**Extracted information:**
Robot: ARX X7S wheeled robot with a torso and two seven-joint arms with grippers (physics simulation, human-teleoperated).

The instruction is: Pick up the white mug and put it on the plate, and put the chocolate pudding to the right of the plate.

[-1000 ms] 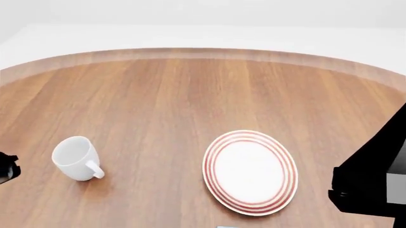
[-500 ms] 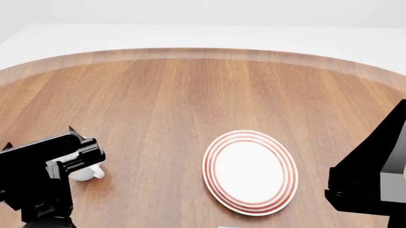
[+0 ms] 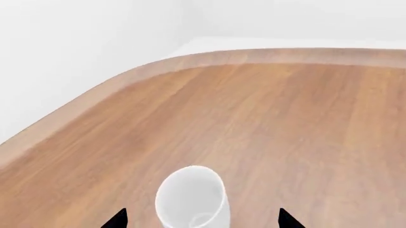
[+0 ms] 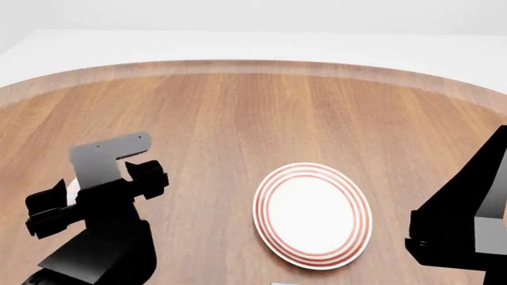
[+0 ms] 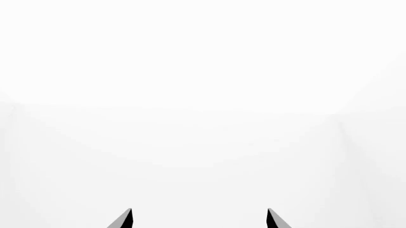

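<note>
Left fingers (image 3: 199, 221) spread, white mug (image 3: 191, 195) between them, partly cut off; right fingers (image 5: 199, 219) spread on nothing.

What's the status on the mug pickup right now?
Left claw open, straddling white mug. Right claw open, idle. Plate bare. Nothing blocking.

The white mug (image 3: 191, 196) is showing plain glossy white, inside and out, against the warm reddish-brown wood grain of the table (image 4: 237, 113), whose rim is looking paler. The plate (image 4: 312, 214) is gleaming white with thin red concentric rings, and the left arm (image 4: 99, 237) is showing matte black.
</note>
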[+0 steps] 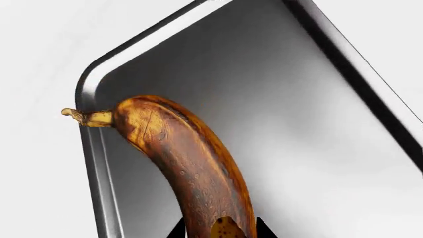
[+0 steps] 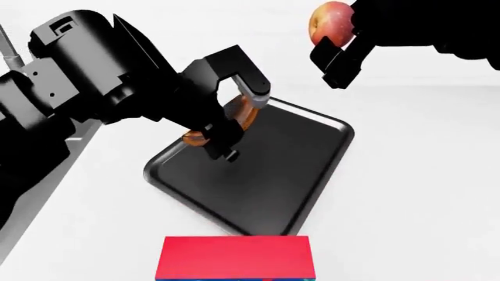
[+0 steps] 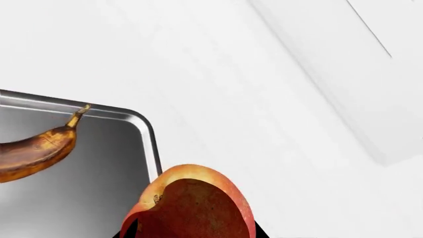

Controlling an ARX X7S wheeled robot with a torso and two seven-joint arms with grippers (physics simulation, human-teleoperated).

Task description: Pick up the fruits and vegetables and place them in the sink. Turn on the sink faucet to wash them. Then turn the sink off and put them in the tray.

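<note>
My left gripper (image 2: pixel 231 127) is shut on the brown-orange banana (image 1: pixel 191 158) and holds it just above the black tray (image 2: pixel 266 175). The banana's stem end reaches past the tray's rim (image 1: pixel 89 89) near a corner. My right gripper (image 2: pixel 336 42) is shut on the red-and-yellow apple (image 2: pixel 328 22), high in the air beyond the tray's far right corner. In the right wrist view the apple (image 3: pixel 191 208) fills the jaws, with the banana (image 3: pixel 36 148) and a tray corner (image 3: pixel 142 126) below. My left arm hides the sink.
A blue box with a red top (image 2: pixel 234 257) lies on the white counter just in front of the tray. A slim silver piece of the faucet (image 2: pixel 8 50) shows at the far left edge. My bulky left arm (image 2: pixel 86 76) covers the left side.
</note>
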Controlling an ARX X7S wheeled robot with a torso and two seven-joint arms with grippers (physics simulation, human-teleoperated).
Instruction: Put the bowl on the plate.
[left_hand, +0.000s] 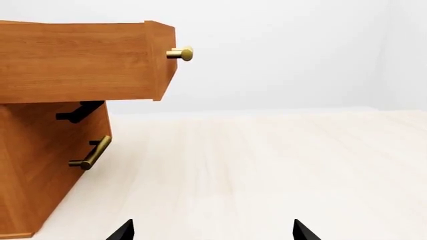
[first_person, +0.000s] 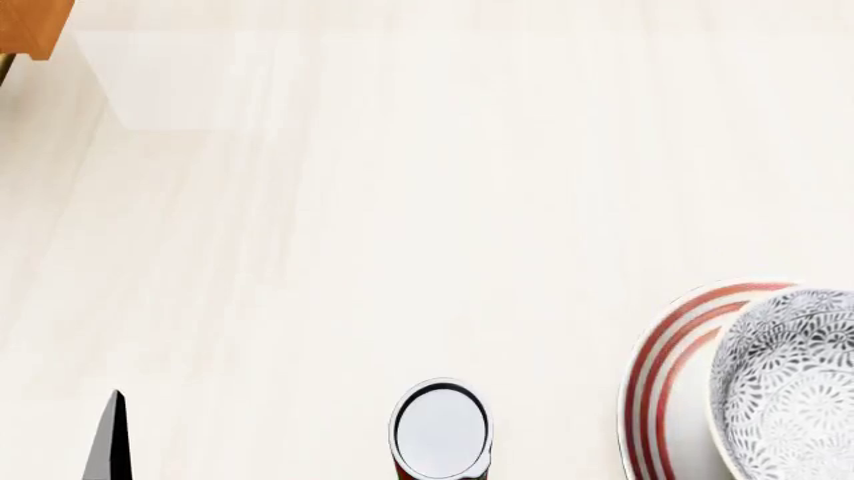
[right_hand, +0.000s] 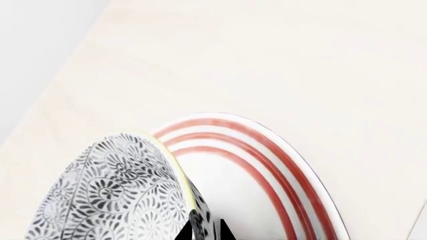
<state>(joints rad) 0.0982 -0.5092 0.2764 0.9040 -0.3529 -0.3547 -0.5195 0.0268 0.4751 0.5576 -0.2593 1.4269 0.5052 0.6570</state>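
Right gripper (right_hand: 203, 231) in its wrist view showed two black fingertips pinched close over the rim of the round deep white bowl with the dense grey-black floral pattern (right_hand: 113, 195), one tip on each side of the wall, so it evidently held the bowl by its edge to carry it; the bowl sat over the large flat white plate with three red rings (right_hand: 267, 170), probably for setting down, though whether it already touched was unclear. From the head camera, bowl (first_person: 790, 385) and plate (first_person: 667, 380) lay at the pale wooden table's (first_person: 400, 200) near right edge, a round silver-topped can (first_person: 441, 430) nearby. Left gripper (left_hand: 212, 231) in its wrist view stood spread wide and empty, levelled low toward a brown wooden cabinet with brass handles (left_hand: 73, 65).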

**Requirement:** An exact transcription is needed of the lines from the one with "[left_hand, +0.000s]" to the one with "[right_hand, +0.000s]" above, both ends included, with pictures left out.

**Output of the task:**
[left_hand, +0.000s] 
[first_person, +0.000s] 
[right_hand, +0.000s] 

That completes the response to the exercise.